To incorporate time delay aspect, we consider two diffusion models, Delayed Independent Cascade and Delayed Linear Threshold models. We prove that the TSIM problem is NP-hard and show that the spread function is monotone and submodular under the aforementioned models. Thus, we develop a greedy algorithm, which can guarantee a spread value within (1 − 1/e) of the optimal solution. Furthermore, we devise two time-sensitive heuristic methods and compare their performance with conventional centrality measures.
The major contributions of this paper are as follows:
We propose a new problem called TSIM, which takes into account the time dependency of information value. We incorporate freshness concept to the influence maximization problem.

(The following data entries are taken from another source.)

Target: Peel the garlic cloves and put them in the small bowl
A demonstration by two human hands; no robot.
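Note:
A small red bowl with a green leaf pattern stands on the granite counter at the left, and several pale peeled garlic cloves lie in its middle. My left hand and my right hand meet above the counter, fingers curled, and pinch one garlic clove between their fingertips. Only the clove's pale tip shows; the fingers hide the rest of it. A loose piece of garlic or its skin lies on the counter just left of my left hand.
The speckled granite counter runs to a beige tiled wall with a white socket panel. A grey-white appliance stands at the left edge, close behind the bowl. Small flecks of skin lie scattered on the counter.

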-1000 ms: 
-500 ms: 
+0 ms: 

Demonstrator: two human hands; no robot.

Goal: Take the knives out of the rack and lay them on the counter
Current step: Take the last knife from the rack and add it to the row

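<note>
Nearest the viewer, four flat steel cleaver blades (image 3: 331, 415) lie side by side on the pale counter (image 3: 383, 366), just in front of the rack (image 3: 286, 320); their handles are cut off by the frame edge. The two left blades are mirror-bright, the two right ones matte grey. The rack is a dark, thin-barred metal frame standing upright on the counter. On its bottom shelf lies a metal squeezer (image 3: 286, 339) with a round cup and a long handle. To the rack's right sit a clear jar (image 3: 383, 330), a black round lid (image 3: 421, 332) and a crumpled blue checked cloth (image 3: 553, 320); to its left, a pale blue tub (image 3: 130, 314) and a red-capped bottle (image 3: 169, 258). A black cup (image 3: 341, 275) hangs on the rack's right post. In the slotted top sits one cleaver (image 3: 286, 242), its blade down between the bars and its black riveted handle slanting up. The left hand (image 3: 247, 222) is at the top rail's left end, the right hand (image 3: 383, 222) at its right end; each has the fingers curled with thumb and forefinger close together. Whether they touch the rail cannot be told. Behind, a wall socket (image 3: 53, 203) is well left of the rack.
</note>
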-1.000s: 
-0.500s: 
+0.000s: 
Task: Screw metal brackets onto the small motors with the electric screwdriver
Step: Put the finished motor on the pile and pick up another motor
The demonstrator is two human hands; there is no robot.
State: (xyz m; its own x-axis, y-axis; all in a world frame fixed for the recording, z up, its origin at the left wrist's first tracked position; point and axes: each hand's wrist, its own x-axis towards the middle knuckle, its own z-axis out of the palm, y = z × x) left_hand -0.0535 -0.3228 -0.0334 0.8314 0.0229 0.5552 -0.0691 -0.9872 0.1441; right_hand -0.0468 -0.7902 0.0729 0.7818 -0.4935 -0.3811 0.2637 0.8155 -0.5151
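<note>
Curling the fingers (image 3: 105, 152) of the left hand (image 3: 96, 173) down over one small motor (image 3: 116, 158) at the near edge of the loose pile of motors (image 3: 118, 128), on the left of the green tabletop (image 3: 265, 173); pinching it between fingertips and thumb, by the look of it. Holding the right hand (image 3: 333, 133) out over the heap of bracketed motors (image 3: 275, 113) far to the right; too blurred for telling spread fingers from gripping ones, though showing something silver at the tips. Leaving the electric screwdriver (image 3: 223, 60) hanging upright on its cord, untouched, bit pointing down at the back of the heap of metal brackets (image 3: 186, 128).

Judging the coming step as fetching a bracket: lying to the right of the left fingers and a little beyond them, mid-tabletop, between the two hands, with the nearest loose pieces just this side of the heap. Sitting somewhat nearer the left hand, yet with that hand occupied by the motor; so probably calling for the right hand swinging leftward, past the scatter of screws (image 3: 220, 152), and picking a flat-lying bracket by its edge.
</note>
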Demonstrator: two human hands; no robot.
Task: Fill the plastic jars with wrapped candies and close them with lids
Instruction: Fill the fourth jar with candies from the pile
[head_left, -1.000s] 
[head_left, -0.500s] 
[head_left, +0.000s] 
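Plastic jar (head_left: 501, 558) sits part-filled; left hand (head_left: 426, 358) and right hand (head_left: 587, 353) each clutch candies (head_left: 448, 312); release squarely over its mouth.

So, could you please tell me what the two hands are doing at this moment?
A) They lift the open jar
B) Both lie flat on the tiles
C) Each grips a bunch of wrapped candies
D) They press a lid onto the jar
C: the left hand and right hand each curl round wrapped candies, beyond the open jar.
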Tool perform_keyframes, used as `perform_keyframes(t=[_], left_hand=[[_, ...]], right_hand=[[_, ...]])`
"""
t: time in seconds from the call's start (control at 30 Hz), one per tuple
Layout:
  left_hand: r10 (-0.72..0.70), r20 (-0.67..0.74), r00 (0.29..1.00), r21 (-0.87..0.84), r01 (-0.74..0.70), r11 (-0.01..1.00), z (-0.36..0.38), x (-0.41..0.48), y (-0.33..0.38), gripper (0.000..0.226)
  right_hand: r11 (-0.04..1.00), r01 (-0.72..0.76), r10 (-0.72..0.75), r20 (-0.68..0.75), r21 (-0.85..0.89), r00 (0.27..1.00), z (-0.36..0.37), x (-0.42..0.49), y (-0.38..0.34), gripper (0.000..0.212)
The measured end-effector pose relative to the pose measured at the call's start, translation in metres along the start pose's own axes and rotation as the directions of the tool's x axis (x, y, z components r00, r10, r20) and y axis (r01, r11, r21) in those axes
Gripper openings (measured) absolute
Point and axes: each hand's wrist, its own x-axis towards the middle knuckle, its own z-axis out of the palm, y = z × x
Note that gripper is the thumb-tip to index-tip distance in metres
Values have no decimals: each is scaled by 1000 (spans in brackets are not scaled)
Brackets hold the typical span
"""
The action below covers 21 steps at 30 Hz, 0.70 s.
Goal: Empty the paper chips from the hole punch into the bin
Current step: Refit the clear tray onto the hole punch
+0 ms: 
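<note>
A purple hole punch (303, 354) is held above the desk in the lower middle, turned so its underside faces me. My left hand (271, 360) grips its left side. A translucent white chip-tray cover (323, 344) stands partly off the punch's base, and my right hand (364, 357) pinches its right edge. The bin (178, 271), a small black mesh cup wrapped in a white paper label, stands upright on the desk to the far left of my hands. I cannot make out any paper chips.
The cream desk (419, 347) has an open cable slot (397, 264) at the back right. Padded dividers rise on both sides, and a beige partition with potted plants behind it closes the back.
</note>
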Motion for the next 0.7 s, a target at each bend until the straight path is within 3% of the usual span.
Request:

We prove the NP-hardness of the TSIM problem and propose a greedy algorithm based on the submodularity and monotonicity properties of the spread function. The proposed algorithm considers time delay in estimating propagated value.
We propose two time-sensitive heuristics for influence maximization problem and compare them with the proposed approximation algorithm and conventional methods.
We verify the effectiveness of our algorithms by conducting experiments on real social networks. The experimental results show that the selected nodes by our methods can achieve higher spread value in comparison to conventional methods.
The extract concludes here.